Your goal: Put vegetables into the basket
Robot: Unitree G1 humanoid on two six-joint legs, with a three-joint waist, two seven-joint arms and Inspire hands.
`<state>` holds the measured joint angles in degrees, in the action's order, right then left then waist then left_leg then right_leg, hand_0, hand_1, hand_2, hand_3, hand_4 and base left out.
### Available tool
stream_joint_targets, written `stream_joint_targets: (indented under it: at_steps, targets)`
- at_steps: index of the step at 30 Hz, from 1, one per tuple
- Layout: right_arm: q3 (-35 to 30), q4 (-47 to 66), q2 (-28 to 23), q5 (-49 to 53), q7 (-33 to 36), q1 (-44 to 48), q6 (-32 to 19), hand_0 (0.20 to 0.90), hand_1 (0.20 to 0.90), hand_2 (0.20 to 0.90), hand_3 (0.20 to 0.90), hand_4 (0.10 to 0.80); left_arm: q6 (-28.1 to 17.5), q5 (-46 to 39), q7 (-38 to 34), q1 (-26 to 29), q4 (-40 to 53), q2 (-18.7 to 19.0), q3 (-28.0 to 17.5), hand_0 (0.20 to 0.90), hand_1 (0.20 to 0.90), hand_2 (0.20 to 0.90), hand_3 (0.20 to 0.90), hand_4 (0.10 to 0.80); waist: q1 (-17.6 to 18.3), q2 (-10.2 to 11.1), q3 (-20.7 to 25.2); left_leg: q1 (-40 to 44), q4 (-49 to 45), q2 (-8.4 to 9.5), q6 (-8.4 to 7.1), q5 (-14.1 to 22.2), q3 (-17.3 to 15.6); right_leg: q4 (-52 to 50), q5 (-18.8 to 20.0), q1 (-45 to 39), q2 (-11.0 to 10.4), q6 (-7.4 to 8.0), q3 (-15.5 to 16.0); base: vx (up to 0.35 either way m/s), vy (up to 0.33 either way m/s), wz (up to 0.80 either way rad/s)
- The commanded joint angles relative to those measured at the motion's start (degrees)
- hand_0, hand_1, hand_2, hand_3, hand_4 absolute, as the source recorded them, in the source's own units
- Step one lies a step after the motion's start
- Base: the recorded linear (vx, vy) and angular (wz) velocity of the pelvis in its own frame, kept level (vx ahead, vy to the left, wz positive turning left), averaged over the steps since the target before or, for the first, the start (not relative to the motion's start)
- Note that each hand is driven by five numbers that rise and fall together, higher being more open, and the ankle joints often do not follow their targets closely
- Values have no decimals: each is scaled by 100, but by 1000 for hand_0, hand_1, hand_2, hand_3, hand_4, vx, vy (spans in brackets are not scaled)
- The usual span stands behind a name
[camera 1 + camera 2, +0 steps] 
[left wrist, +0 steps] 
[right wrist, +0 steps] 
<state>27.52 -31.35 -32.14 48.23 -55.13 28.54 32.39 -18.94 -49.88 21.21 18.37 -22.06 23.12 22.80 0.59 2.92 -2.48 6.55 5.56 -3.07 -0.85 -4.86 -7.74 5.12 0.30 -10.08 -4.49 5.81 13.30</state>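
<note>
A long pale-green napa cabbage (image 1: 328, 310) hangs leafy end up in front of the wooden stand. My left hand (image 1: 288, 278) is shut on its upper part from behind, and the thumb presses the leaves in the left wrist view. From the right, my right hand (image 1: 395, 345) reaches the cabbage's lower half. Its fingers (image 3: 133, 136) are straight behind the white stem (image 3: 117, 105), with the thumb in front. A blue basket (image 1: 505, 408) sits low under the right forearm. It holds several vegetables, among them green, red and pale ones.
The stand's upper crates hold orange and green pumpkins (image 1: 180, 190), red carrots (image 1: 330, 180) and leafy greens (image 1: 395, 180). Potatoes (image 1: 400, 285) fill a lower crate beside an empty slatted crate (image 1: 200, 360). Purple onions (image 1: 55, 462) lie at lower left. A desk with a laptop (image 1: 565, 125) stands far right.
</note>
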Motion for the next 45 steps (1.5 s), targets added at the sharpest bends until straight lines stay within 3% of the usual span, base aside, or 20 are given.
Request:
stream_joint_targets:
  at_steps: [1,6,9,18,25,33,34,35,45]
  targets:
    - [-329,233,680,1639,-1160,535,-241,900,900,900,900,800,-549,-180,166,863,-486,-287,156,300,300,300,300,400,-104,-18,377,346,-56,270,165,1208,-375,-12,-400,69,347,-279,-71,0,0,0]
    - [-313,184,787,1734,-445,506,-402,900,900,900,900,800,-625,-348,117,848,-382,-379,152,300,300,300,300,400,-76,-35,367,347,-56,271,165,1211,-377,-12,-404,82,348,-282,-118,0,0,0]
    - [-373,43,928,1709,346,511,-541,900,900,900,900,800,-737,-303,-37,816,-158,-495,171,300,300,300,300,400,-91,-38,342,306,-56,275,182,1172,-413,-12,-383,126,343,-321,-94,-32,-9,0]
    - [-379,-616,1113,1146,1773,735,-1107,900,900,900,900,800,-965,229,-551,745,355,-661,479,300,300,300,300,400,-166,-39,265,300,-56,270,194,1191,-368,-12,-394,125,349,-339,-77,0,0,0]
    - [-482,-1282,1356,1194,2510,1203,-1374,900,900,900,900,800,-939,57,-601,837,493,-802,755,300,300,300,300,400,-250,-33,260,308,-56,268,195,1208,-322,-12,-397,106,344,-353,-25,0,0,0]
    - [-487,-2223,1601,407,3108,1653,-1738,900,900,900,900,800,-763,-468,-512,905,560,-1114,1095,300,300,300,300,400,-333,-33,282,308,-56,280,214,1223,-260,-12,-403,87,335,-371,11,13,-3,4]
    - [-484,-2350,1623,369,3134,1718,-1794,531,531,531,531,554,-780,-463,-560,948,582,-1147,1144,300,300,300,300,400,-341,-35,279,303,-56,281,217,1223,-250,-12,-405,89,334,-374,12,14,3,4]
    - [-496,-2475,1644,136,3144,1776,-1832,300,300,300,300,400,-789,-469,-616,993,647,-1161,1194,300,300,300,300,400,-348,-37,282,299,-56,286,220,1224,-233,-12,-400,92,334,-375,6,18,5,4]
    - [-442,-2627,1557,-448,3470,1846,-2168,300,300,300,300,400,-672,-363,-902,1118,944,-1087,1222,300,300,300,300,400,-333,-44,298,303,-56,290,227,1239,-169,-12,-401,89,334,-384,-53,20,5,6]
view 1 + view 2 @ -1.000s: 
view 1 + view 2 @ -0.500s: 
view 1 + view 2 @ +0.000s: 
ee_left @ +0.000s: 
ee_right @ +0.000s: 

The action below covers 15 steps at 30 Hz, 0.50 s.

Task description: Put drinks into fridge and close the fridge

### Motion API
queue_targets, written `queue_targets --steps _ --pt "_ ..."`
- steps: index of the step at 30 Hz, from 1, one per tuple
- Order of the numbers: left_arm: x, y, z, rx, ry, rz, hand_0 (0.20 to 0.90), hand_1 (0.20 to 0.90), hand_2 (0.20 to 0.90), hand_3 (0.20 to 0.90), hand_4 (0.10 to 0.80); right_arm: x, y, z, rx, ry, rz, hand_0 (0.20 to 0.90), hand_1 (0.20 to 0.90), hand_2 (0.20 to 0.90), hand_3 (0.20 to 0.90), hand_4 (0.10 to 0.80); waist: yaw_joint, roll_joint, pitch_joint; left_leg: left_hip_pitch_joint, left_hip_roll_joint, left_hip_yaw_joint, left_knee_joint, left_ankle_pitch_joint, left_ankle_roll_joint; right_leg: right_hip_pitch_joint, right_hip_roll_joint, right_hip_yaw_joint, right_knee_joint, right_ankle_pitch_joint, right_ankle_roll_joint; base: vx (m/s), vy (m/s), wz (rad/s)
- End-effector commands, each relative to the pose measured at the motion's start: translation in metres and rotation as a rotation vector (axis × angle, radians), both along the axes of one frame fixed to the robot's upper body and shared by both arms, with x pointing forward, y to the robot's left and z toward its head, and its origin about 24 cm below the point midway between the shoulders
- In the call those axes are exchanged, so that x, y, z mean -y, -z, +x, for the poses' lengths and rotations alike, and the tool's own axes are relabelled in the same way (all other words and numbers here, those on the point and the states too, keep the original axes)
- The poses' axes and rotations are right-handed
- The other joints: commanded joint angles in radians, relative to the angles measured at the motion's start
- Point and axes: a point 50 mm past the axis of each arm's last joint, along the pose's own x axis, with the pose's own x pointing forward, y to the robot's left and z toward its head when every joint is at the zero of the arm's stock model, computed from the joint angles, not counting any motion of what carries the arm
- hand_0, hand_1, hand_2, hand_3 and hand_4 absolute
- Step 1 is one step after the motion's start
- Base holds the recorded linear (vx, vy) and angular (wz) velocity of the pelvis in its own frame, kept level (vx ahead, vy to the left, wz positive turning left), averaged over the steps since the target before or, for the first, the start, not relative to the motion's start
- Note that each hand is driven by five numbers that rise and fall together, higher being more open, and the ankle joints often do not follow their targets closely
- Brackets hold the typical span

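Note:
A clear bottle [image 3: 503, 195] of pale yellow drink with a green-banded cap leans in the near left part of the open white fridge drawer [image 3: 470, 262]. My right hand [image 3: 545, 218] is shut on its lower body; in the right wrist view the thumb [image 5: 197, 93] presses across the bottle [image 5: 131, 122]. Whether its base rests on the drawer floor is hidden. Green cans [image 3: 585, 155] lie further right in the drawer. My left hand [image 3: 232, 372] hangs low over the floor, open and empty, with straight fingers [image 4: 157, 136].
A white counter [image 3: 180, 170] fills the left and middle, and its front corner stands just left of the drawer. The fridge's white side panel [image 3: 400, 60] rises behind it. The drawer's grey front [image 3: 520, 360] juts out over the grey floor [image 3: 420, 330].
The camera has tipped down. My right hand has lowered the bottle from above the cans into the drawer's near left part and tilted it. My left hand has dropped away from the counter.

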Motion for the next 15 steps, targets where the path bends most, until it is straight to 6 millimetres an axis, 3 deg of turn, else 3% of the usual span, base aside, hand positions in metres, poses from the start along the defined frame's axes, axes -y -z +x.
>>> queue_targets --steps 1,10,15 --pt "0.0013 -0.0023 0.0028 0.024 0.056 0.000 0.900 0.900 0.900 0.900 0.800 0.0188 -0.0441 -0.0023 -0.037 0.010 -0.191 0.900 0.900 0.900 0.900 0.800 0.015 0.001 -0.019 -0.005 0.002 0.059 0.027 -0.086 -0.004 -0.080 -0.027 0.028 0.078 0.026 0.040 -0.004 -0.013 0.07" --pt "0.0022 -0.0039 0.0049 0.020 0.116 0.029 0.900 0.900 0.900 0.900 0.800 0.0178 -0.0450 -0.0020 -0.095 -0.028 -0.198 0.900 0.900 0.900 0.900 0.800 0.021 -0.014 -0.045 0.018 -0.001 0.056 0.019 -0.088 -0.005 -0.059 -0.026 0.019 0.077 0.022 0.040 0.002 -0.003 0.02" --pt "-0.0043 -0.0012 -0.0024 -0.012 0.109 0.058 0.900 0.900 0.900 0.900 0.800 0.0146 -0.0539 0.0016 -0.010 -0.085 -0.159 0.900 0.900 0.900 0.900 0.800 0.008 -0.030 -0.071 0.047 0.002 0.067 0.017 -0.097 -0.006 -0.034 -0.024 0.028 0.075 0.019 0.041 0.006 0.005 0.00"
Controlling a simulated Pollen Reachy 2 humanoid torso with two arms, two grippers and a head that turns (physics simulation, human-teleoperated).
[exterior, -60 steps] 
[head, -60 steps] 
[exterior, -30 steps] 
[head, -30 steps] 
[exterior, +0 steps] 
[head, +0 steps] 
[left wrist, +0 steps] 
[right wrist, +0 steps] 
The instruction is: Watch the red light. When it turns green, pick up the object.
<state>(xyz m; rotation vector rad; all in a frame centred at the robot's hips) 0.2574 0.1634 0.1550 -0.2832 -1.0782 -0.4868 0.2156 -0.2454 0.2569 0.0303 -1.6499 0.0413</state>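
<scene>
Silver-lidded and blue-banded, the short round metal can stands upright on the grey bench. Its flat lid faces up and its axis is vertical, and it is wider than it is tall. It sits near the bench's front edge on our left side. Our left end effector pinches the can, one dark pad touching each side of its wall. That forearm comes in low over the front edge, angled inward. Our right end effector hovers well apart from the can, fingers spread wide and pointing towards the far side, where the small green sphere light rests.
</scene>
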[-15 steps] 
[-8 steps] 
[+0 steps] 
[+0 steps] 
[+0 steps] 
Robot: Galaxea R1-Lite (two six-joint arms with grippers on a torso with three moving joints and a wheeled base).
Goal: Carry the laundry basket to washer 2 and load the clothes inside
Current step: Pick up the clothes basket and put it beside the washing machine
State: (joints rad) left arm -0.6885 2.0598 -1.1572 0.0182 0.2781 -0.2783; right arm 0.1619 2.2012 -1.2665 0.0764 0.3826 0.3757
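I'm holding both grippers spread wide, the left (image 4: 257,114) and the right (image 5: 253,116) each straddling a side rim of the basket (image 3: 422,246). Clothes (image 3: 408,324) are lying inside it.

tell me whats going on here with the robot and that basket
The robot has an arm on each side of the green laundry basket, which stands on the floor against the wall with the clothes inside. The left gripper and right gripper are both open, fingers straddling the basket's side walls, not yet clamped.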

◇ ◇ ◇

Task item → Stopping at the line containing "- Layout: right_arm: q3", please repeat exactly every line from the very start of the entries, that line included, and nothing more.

Response to this task →
Your goal: Put vegetables into the basket
Robot: Unitree G1 humanoid on two six-joint legs, with a three-joint waist, two seven-joint arms and Inspire hands.
`<state>` holds the measured joint angles in degrees, in the action's order, right then left then waist then left_leg then right_leg, hand_0, hand_1, hand_2, hand_3, hand_4 and base left out.
### Available tool
stream_joint_targets, written `stream_joint_targets: (indented under it: at_steps, targets)`
- at_steps: index of the step at 30 Hz, from 1, one per tuple
- Layout: right_arm: q3 (-35 to 30), q4 (-47 to 66), q2 (-28 to 23), q5 (-49 to 53), q7 (-33 to 36), q1 (-44 to 48), q6 (-32 to 19), hand_0 (0.20 to 0.90), hand_1 (0.20 to 0.90), hand_2 (0.20 to 0.90), hand_3 (0.20 to 0.90), hand_4 (0.10 to 0.80); left_arm: q6 (-28.1 to 17.5), q5 (-46 to 39), q7 (-38 to 34), q1 (-26 to 29), q4 (-40 to 53), q2 (-18.7 to 19.0), q3 (-28.0 to 17.5), hand_0 (0.20 to 0.90), hand_1 (0.20 to 0.90), hand_2 (0.20 to 0.90), hand_3 (0.20 to 0.90), hand_4 (0.10 to 0.80); waist: q1 (-17.6 to 18.3), q2 (-10.2 to 11.1), q3 (-20.7 to 25.2); left_leg: q1 (-40 to 44), q4 (-49 to 45), q2 (-8.4 to 9.5), q6 (-8.4 to 7.1), q5 (-14.1 to 22.2), q3 (-17.3 to 15.6); right_leg: q4 (-52 to 50), q5 (-18.8 to 20.0), q1 (-45 to 39), q2 (-11.0 to 10.4), q6 (-7.4 to 8.0), q3 (-15.5 to 16.0); base: vx (up to 0.35 either way m/s), vy (up to 0.33 either way m/s), wz (up to 0.80 either way rad/s)

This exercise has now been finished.